Please give back, exactly as written, the lines from the line with "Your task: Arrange" to the line with "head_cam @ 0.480" in the listing below, leaving out all pictures.

### INPUT RECORDS
----

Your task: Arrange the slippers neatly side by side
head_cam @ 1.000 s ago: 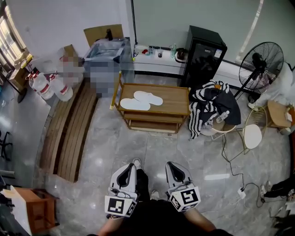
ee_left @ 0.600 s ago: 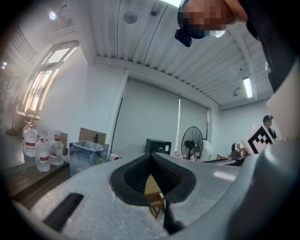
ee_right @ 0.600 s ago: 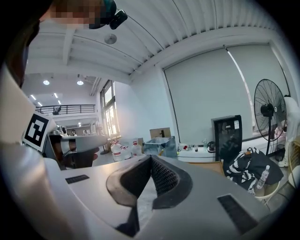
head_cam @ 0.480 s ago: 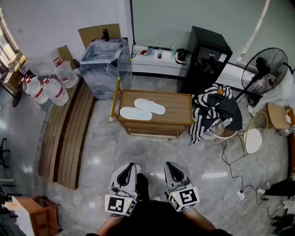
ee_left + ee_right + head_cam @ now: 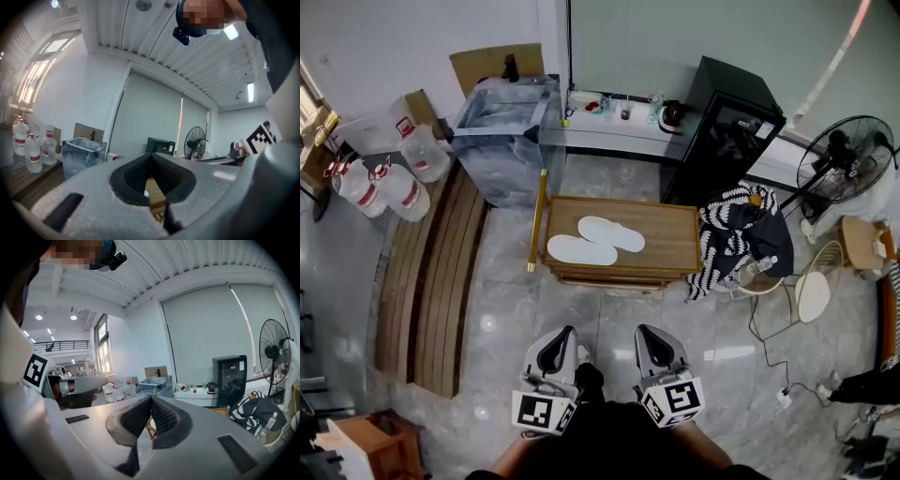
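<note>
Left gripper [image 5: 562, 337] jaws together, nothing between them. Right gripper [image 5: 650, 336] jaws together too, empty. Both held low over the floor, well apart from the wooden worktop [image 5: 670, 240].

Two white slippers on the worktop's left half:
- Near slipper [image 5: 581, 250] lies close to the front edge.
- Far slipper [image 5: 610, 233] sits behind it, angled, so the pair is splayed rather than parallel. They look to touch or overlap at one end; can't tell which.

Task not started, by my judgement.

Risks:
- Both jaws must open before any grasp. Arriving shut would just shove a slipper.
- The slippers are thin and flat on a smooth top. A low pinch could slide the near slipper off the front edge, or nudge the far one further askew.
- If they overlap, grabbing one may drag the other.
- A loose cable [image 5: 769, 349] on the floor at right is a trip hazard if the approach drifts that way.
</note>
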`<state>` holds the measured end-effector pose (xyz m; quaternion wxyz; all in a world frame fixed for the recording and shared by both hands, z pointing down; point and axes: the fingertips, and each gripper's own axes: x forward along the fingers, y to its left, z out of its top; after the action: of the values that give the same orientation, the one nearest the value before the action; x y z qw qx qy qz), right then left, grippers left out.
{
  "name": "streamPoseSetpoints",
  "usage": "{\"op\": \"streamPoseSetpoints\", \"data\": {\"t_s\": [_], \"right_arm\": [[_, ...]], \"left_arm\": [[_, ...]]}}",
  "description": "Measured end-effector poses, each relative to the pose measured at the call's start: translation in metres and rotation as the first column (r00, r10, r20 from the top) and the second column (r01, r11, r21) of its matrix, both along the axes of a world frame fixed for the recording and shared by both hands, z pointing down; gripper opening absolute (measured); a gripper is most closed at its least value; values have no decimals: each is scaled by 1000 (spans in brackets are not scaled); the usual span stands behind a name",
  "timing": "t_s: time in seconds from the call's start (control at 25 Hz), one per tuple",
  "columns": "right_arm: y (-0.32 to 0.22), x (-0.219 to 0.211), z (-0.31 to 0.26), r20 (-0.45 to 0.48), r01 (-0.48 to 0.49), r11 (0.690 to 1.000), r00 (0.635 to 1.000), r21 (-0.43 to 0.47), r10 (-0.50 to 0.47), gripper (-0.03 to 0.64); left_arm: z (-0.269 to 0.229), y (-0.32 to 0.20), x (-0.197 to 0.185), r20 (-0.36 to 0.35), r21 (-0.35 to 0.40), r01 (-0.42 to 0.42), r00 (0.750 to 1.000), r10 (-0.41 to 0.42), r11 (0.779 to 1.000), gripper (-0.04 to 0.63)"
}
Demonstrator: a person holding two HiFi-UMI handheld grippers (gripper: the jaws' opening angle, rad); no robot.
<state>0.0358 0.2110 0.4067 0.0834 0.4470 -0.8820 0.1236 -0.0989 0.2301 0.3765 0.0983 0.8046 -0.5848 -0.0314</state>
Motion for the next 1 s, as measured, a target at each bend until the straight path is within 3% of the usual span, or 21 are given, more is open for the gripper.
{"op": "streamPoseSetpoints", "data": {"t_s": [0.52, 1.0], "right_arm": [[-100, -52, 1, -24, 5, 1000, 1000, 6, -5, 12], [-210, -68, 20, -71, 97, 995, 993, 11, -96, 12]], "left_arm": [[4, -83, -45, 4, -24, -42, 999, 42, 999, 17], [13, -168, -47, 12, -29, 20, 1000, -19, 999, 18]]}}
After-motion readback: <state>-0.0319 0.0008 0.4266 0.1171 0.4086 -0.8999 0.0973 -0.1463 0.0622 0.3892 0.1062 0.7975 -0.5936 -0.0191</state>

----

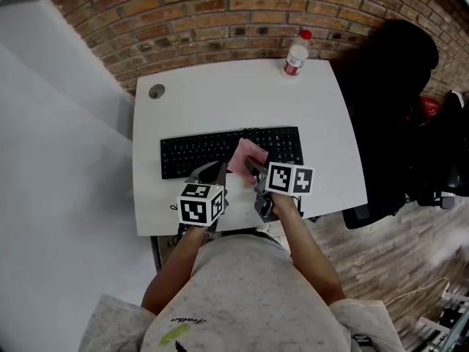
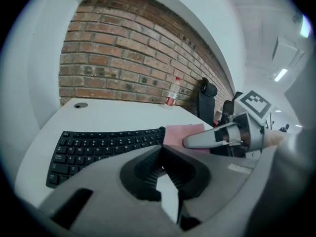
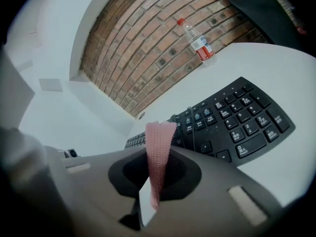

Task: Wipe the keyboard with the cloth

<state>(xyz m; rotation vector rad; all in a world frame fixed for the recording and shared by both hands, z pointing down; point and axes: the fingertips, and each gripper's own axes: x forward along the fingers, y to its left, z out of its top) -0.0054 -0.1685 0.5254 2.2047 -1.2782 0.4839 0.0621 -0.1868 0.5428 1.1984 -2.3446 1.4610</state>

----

### YOUR SOLUTION
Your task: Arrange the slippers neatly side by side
head_cam @ 1.000 s ago: 
ee_left @ 0.600 s ago: 
ee_right @ 0.600 s ago: 
head_cam @ 0.480 s ago: 

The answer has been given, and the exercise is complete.